Task goal => For the data below, please report each line where the word "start" is found.

Dataset section =>
=== Begin Enclosure ===

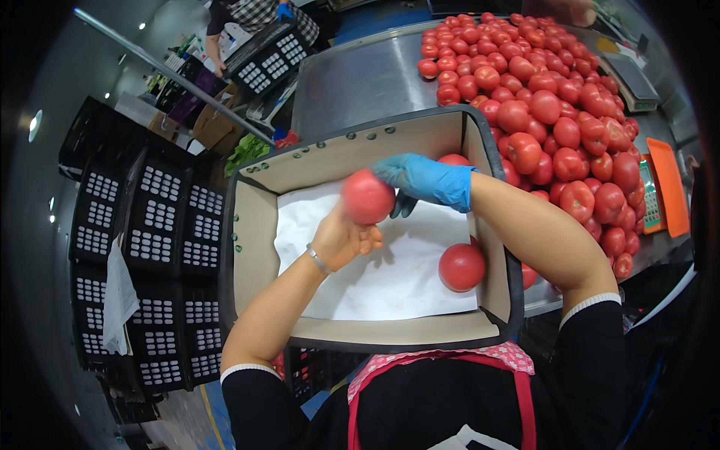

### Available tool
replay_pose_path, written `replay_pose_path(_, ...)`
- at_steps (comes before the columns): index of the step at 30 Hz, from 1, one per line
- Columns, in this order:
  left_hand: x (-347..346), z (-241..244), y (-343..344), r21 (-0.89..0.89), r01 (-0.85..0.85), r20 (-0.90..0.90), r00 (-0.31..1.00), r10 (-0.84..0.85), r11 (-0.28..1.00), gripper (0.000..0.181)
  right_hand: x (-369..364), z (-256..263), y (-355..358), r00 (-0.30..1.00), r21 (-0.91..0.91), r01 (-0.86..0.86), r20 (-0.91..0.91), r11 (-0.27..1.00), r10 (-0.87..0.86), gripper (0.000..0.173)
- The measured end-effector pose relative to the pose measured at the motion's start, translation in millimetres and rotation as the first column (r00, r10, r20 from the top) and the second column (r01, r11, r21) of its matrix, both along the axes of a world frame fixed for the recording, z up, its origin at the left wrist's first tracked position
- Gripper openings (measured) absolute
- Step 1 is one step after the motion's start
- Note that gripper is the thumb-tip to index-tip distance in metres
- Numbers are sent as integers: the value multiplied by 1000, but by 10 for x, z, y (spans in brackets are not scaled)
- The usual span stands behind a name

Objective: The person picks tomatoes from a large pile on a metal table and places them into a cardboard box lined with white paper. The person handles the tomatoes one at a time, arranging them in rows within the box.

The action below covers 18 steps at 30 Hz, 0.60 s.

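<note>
A tomato (368,197) is between my hands, above a lined black crate (514,281). My bare left hand (342,239), with a metal bracelet at the wrist, lies under the tomato, palm up and fingers partly curled. My right hand (419,179), in a blue glove, touches the tomato's upper right side; its fingertips are partly hidden. White paper (388,281) covers the crate's bottom, and tan card lines its walls. One tomato (462,267) sits on the paper at the right, with part of another behind it. Another tomato (453,160) lies near the far right corner, partly behind my right hand.
A large heap of tomatoes (545,107) covers the right of a steel table (360,79). Beyond it are a scale (633,79) and an orange-framed device (652,197). Stacked black crates (157,242) stand left. A co-worker (264,19) holds a black crate (270,62) at the back.
</note>
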<state>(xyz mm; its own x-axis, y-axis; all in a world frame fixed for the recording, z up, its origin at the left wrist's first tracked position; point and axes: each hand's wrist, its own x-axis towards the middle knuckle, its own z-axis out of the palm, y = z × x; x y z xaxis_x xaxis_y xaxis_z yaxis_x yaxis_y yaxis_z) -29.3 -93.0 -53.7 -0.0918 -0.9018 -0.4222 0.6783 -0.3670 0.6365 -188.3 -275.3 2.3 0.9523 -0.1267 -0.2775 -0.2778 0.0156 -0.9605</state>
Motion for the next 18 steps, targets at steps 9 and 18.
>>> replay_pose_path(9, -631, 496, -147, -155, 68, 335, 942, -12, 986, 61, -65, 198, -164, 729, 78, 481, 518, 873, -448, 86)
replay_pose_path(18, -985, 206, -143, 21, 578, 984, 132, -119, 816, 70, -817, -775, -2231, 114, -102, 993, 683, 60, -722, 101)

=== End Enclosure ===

Your solution =>
- The measured end-effector pose relative to the pose measured at the motion's start, translation in millimetres and rotation as the first column (r00, r10, r20 from the top) and the second column (r01, r11, r21) of its matrix, both along the axes of a world frame fixed for the recording, z up, its origin at the left wrist's first tracked position
- Step 1 is one step after the motion's start

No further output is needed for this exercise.